Por último, o princípio da proporcionalidade em sentido estrito proíbe a adopção de medidas excessivas ou desproporcionadas para alcançar os fins pretendidos. A actuação administrativa deve, nesta perspetiva, ser tomada na justa medida da situação carecida de resolução. A Administração deve pesar a relação entre os benefícios que vai obter para o interesse público e os prejuízos correlativos que vai impor ao particular, exigindo-se que se esteja perante um meio equilibrado. Este princípio põe em confronto os interesses perseguidos com a escolha do procedimento e os bens, interesses ou valores sacrificados por essa decisão, obrigando a verificar se o resultado obtido com a limitação de efeitos configura uma justa medida face ao sacrifício de interesses que a mesma implica.
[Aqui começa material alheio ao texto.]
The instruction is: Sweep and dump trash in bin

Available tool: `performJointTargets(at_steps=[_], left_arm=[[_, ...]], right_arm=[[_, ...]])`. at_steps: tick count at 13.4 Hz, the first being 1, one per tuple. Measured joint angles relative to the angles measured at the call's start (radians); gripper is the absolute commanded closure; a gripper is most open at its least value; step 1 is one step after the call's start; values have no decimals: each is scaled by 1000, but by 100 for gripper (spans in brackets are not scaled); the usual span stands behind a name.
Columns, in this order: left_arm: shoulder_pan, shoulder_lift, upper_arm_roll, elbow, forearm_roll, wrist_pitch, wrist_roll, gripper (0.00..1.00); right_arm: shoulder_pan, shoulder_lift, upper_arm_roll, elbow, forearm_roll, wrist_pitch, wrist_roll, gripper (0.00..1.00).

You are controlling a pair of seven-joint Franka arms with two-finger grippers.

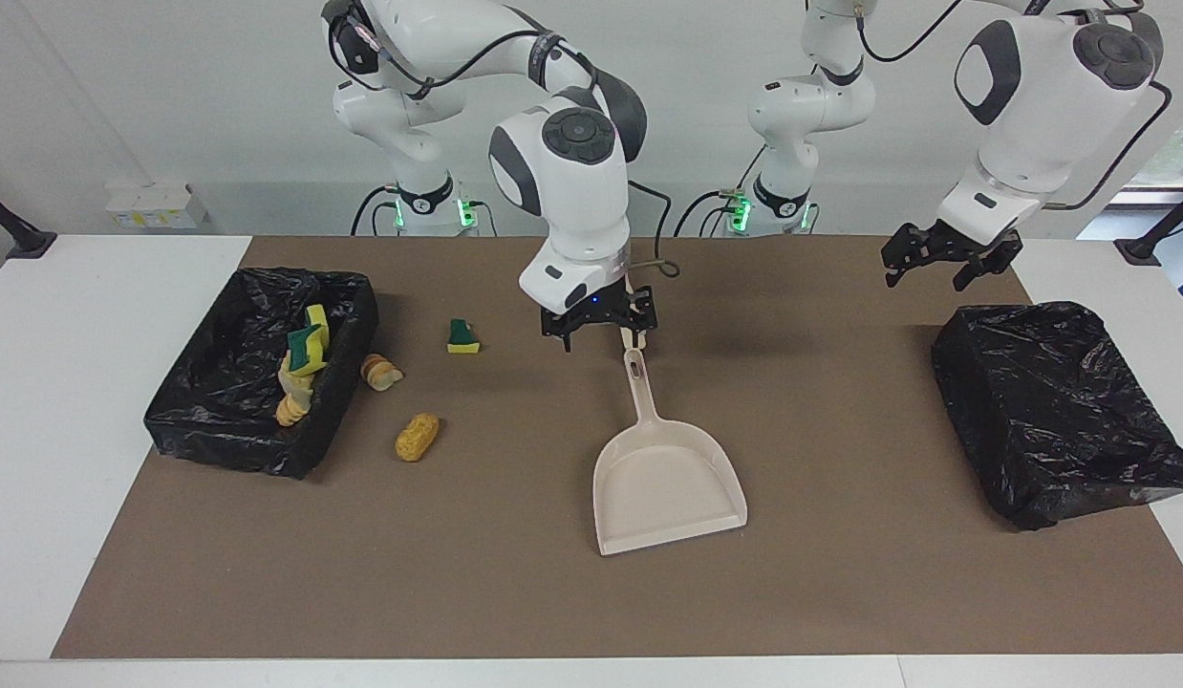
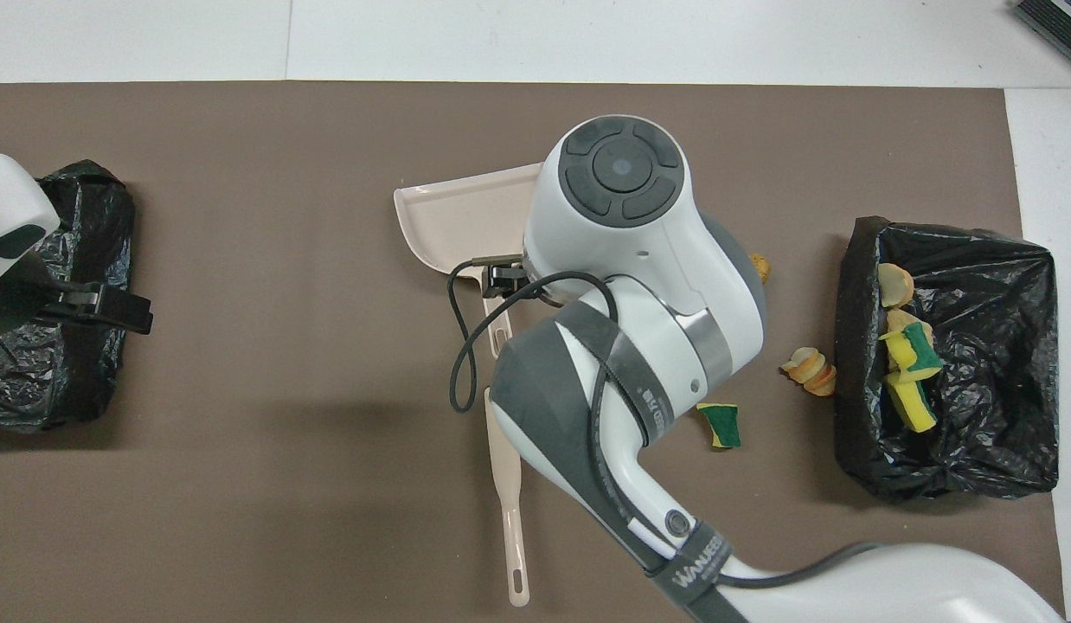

Meios e fim são, assim, “colocados em equação mediante um juízo de ponderação, a fim de se avaliar se o meio utilizado é ou não desproporcionado em relação ao fim”[26].
Tal implica o recurso a uma metodologia de ponderação de bens: de um lado, o bem jusfundamental que é objecto de restrição; do outro, o bem constitucional que dir-se-ia justificar essa mesma intervenção restritiva. Esta última vertente só se pode ter por violada se, colocado o julgador perante uma derradeira questão, se confronte com uma resposta necessariamente negativa.
Dizendo por outras palavras: o resultado obtido é proporcional à desvantagem que a medida adotada comporta?
Recuperando os ensinamentos da doutrina autorizada a que aludimos supra, trata-se agora de “apreciar o desvalor do sacrifício imposto […] quando comparado com o valor do bem que se pretende atingir. Assim, ao contrário do que acontecia nos controlos de idoneidade e de indispensabilidade - exclusivamente centrados na apreciação do meio e dando, à partida, como bom, ou pelo menos, inquestionável o fim visado -, na proporcionalidade faz-se necessariamente uma valoração das duas grandezas ou termos da relação em causa, apreciando-se a gravidade da restrição em associação à importância e imperatividade das razões que a justificam” [27].

4.7. Aqui chegados, e para que possamos apreciar e indagar da suposta violação do princípio da proporcionalidade, em qualquer das suas vertentes supra aludidas (adequação, necessidade e proporcionalidade stricto sensu), importa ter presente o fim visado com a sanção disciplinar.
Como tal, cumpre ler a decisão sindicada à luz das finalidades concretas, principal e acessórias, que presidem à censura disciplinar.
É sabido que a sanção disciplinar constitui uma admoestação formal ao trabalhador pelo seu incumprimento. O fim principal da sanção é, por conseguinte, interpelar o trabalhador, tendo em vista a que este não reitere a conduta censurada e actue no cumprimento dos deveres e obrigações laborais e funcionais que sobre si impendem.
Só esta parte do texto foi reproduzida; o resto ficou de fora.